Work to complete. With the listing in front of you, retype it exactly.

--- Information provided Enclosed Below ---

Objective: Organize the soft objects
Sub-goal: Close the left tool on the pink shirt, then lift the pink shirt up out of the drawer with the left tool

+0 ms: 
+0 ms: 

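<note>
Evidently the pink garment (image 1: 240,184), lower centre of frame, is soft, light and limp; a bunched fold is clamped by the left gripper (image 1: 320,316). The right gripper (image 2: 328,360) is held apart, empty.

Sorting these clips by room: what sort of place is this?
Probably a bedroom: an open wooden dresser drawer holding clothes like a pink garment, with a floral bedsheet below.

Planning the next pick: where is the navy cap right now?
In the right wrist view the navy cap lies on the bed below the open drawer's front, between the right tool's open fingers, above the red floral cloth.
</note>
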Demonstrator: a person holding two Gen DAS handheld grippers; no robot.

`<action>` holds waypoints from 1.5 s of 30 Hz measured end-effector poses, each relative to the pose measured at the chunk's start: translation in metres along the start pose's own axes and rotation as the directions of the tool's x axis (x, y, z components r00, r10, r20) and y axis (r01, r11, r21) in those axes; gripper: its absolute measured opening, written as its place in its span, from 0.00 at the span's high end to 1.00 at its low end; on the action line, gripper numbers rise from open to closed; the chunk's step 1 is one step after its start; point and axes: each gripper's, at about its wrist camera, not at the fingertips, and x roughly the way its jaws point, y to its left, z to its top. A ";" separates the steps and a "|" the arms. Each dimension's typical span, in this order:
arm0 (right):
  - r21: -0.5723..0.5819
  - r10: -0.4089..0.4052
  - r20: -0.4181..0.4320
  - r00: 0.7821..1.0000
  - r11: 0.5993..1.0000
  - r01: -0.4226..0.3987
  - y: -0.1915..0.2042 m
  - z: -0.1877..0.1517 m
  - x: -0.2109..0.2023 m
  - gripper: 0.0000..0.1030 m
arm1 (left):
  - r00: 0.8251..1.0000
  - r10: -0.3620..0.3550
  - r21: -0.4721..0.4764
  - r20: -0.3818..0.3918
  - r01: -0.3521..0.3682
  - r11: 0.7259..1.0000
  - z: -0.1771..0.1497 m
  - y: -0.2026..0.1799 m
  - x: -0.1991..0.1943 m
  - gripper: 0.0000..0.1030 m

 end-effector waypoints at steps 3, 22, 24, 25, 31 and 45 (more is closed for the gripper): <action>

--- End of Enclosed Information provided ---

Output for this task.
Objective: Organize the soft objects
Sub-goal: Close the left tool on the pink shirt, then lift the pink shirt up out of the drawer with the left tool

+0 ms: 
+0 ms: 

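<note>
Evidently the pink garment (image 1: 240,184), lower centre of frame, is soft, light and limp; a bunched fold is clamped by the left gripper (image 1: 320,316). The right gripper (image 2: 328,360) is held apart, empty.

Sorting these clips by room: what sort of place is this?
Probably a bedroom: an open wooden dresser drawer holding clothes like a pink garment, with a floral bedsheet below.

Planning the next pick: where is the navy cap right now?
In the right wrist view the navy cap lies on the bed below the open drawer's front, between the right tool's open fingers, above the red floral cloth.
</note>
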Demonstrator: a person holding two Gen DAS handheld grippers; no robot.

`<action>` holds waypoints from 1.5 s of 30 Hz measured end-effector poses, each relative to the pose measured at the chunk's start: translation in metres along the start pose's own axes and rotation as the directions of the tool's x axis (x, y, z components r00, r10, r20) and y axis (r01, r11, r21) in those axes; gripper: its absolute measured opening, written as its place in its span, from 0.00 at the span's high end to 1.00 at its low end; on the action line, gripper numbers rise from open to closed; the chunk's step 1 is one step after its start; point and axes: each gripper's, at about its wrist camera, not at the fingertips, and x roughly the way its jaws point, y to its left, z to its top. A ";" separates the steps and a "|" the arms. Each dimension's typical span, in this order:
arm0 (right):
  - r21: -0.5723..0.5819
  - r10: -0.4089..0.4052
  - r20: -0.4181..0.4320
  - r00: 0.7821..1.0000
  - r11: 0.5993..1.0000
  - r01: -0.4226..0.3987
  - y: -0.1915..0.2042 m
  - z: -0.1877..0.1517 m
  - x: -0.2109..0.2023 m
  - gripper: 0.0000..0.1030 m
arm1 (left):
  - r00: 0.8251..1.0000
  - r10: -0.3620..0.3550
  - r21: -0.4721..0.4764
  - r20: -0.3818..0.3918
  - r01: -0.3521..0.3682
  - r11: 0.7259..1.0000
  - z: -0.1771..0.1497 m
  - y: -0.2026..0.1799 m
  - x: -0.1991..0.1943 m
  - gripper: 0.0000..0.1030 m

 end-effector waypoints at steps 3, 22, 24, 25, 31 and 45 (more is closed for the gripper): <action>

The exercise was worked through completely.